### [Assignment]
In full and without alteration, write out the lines below.

### [Available data]
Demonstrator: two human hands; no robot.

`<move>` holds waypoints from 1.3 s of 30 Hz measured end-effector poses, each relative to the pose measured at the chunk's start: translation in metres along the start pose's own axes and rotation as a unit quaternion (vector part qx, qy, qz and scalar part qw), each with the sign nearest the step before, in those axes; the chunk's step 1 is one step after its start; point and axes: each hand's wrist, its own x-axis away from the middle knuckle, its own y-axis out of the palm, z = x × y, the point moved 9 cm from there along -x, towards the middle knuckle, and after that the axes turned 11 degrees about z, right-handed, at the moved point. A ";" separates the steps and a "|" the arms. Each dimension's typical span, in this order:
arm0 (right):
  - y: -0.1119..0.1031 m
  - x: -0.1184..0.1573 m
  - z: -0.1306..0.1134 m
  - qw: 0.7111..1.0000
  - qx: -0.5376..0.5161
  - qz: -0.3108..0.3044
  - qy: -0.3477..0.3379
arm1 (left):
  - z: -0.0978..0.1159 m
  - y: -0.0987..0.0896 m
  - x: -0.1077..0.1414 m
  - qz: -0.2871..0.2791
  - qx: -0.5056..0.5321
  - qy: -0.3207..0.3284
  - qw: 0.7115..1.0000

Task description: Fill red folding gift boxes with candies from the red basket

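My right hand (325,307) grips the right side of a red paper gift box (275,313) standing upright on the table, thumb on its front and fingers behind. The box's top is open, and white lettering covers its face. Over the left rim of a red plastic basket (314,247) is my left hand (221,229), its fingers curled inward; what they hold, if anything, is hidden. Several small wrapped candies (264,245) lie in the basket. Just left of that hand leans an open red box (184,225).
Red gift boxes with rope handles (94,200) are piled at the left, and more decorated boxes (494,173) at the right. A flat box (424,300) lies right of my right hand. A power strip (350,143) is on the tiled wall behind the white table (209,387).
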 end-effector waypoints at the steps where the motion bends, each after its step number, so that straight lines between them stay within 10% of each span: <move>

### [Your solution]
Demonstrator: two human hands; no robot.

`<move>` holds waypoints from 1.3 s of 30 Hz measured end-effector poses, each relative to the pose measured at the chunk's start: translation in metres along the start pose's own axes and rotation as a unit quaternion (vector part qx, qy, qz and scalar part qw), each with the sign nearest the step before, in those axes; the chunk's step 1 is one step after its start; point and axes: each hand's wrist, its own x-axis away from the middle knuckle, its own y-axis out of the palm, z = x × y, the point moved 9 cm from there along -x, towards the middle knuckle, and after that the axes turned 11 degrees about z, right-handed, at the moved point. A ";" separates the steps and a "|" the arms. Each dimension's typical span, in this order:
arm0 (right):
  - y: -0.1119..0.1031 m
  - x: -0.1184..0.1573 m
  - z: -0.1306..0.1134 m
  - qw: 0.7111..1.0000
  - qx: -0.5376..0.5161
  - qz: -0.3108..0.3044
  - qy: -0.3477..0.3379
arm1 (left):
  - z: -0.0978..0.1159 m
  - y: -0.0987..0.0896 m
  - x: -0.1077..0.1414 m
  - qz: -0.2871..0.2791
  - qx: -0.5056..0.5321
  - qy: -0.3207..0.3284
  - qw: 0.7115..1.0000

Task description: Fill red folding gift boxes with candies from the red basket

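My right hand (325,307) grips the right side of a red paper gift box (275,313) standing upright on the table, thumb on its front and fingers behind. The box's top is open, and white lettering covers its face. Over the left rim of a red plastic basket (314,247) is my left hand (221,229), its fingers curled inward; what they hold, if anything, is hidden. Several small wrapped candies (264,245) lie in the basket. Just left of that hand leans an open red box (184,225).
Red gift boxes with rope handles (94,200) are piled at the left, and more decorated boxes (494,173) at the right. A flat box (424,300) lies right of my right hand. A power strip (350,143) is on the tiled wall behind the white table (209,387).
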 end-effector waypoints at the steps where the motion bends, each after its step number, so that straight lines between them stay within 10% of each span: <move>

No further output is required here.